For more than three decades, Richard Ravitch has been typecast.
Governor after governor has unexpectedly—at least from Mr. Ravitch’s perspective—called on the wealthy developer, lawyer and investor to play the role of the public servant tasked with saving government organizations gone broke.
He chaired the Urban Development Corporation starting in 1975; was called to help resolve New York City’s fiscal crisis later that year; and became chairman of the Metropolitan Transportation Authority in 1979—all were sinking ships that Mr. Ravitch rescued, fixed or patched. Those who have worked with him say he is blunt, bright and well versed in methods of finance, and he has earned a reputation for being highly effective in pushing through reforms.

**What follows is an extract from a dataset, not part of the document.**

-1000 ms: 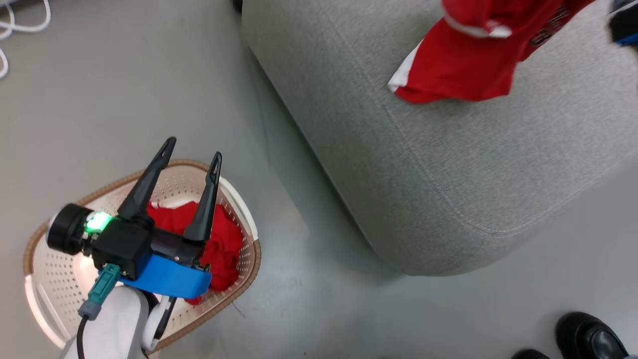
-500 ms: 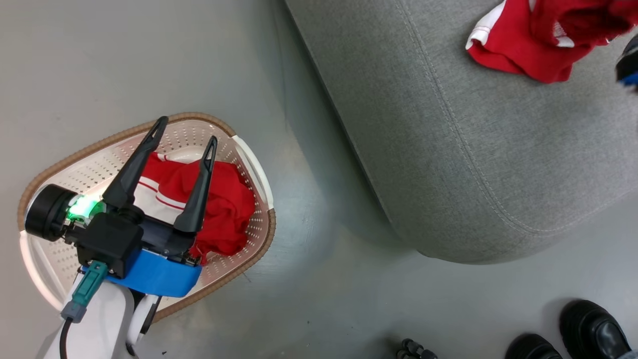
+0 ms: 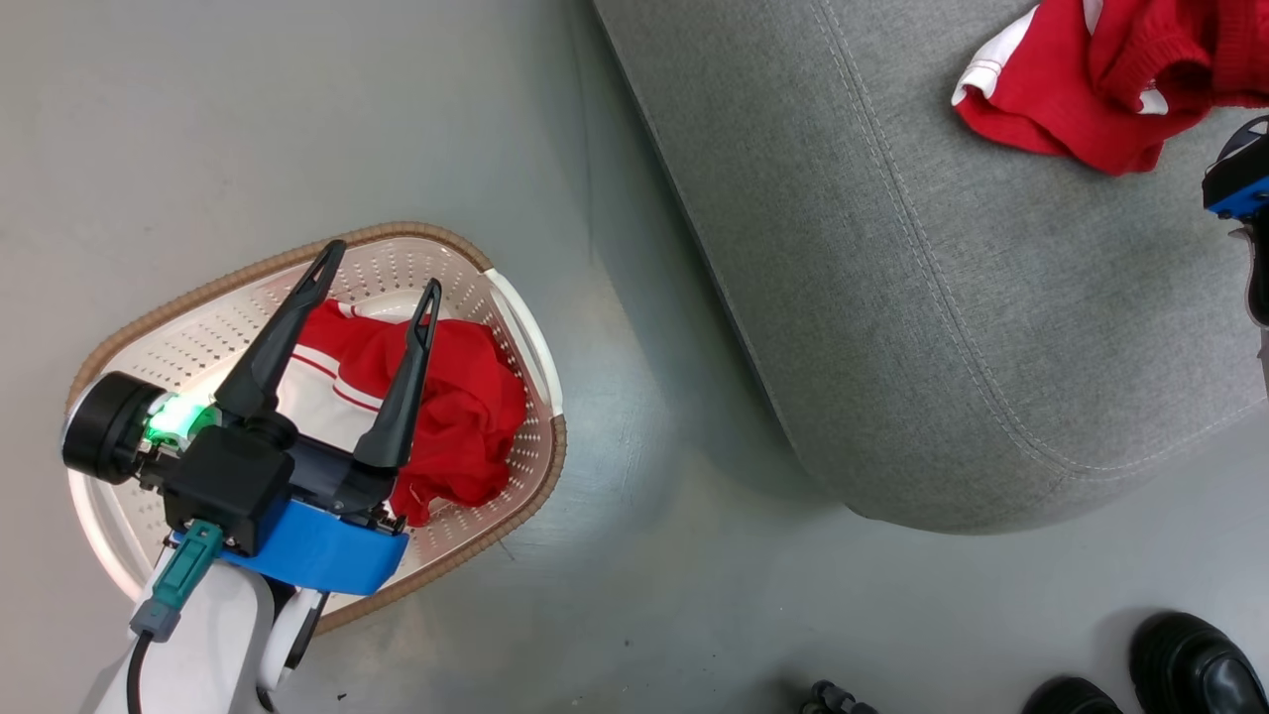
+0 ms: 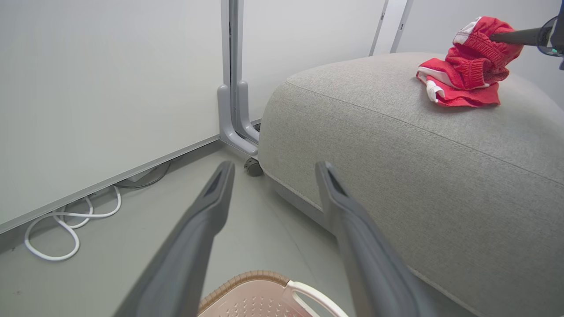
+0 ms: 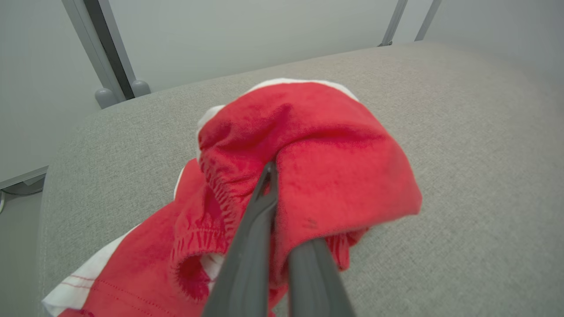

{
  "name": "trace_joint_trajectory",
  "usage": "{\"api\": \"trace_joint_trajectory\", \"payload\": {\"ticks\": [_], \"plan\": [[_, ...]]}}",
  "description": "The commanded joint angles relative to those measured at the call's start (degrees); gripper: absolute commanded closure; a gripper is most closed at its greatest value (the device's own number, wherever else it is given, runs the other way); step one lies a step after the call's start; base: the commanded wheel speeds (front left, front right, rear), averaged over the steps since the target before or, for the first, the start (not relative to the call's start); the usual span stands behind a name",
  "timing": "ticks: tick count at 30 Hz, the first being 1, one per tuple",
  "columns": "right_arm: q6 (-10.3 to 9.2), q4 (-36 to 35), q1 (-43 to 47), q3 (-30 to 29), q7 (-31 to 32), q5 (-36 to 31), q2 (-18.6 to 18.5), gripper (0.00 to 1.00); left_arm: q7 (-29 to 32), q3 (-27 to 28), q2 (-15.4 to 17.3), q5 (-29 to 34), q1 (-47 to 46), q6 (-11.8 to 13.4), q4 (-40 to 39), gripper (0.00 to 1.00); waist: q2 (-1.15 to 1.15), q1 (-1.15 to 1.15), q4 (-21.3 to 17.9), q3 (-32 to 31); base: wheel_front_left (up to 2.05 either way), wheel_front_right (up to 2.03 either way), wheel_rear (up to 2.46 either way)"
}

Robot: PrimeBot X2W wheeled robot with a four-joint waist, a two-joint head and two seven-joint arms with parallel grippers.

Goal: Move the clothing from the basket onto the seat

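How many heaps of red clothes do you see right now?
2: one heap in the basket under the open left pincer; another heap on the seat, pinched by the right pincer. Each may hide several garments.

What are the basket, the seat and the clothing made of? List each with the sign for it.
Basket: looks like moulded cream plastic, smooth, punched with holes; brown rim looks woven, possibly imitation.
Seat: grey woven upholstery fabric, matte, with stitched seams.
Clothing: soft red knit-like fabric, slightly fuzzy, gathered elastic edge; fibre cannot be told.
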Motion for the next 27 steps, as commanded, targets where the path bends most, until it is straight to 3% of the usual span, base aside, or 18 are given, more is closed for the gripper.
{"api": "trace_joint_trajectory", "payload": {"ticks": [1,3,4,5,18,27], "plan": [[0.01,-0.44,0.39,-0.84,-0.29,-0.95,0.28,0.90,-0.36,-0.19,0.00,-0.43,0.00,0.49,0.29,0.00,0.00,0.00,0.20,-0.28,0.00,0.00,0.00],[0.01,-0.63,0.68,-1.44,-0.30,-1.50,0.56,0.53,-0.36,-0.26,-0.18,-0.34,-0.22,0.76,0.62,0.00,0.00,0.00,0.33,-0.52,0.00,0.00,0.00],[0.01,-0.78,0.81,-1.72,-0.30,-1.92,0.62,0.16,-0.39,-0.37,-0.29,-0.37,-0.36,0.85,0.80,0.00,0.00,0.00,0.39,-0.64,0.00,0.00,0.00],[0.01,-0.84,0.94,-1.83,-0.30,-2.26,0.74,0.00,-0.45,-0.47,-0.37,-0.39,-0.55,0.93,0.95,0.00,0.00,0.00,0.44,-0.76,0.00,0.00,0.00],[0.01,-2.15,2.48,-5.39,-0.31,-6.68,1.41,0.00,-1.18,-1.01,-0.60,-0.91,-1.20,1.13,2.47,0.00,0.00,0.00,0.68,-2.28,0.00,0.00,0.00],[0.01,-3.94,7.60,-5.44,-0.31,-9.35,1.59,0.00,-2.75,-2.01,-3.62,-2.47,-1.05,1.33,6.32,0.00,0.00,0.00,1.87,-8.05,0.00,0.00,0.00]]}}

So the mere fact that Governor David Paterson called in none other than Mr. Ravitch to lead a commission on the M.T.A.’s five-year capital plan and operating budget suggests that the agency must be in dire straits.
And indeed it is.
The M.T.A. is expected to be somewhere around $17 billion short of a 2010-2014 capital plan of an expected $30 billion or so—a gap that, if unfilled, would stall numerous expansion projects, such as the Second Avenue Subway, and erode the “state of good repair” that the agency has worked so hard to meet since its nadir in the 1970’s. Without the constant investment in upkeep, transit advocates warn the deterioration of the system could be swift, inviting a return to the days of highly unreliable service.
Fueling the M.T.A.’s problems are construction costs, which have exploded at a time when the system is undergoing its first true expansion in decades. As a result, almost every single transportation infrastructure project in the city—including those outside of the M.T.A.’s purview, such as the PATH terminal downtown and Moynihan Station—is overbudget and underfunded, making the task of plugging the capital plan’s hole that much more of a daunting challenge.
On top of that are the woes of the operating budget, which is strained by plummeting tax revenues amid the rougher economy and a future jump in required debt payments from prior loans.
“Part of what we have to deal with is not just the hemorrhaging of revenues but also in 2010—that’s where we see the impact of all the borrowing,” said Elliot Sander, executive director of the M.T.A. “We inherited $6 billion of deficit from the operating budget over five years.”
So it is left to Mr. Ravitch and his commission, with members expected to be named in coming weeks, to sort through the mess and chart a viable course for the M.T.A. and State Legislature to follow.
Commissions such as these often follow a similar formula, as politicized members produce a report with a more or less predetermined outcome so as to give the commission’s creators a perceived mandate to proceed with whatever policy action they had intended, perhaps with a few tweaks.
But such a result is unlikely from Mr. Ravitch, those who know him say, as he has a well-known reputation for freely speaking his mind and fiercely defending his independence, an element considered key to his successful track record.
“He’s incredibly blunt about things, and may put some people off, but on the other hand you can depend on what Richard is saying as being what he really believes,” said Robert Yaro, president of the Regional Plan Association. “He is a remarkable man.”
AS CHAIRMAN OF the M.T.A., Mr. Ravitch, now 74, often sparred publicly with those who appointed him—Governors Hugh Carey and Mario Cuomo—relishing the independence of the authority’s board.
Such was the case in 1983, when he appeared at a press conference at Grand Central Terminal in which Mr. Cuomo announced a plan to expand the M.T.A.’s board and take gubernatorial control of the agency.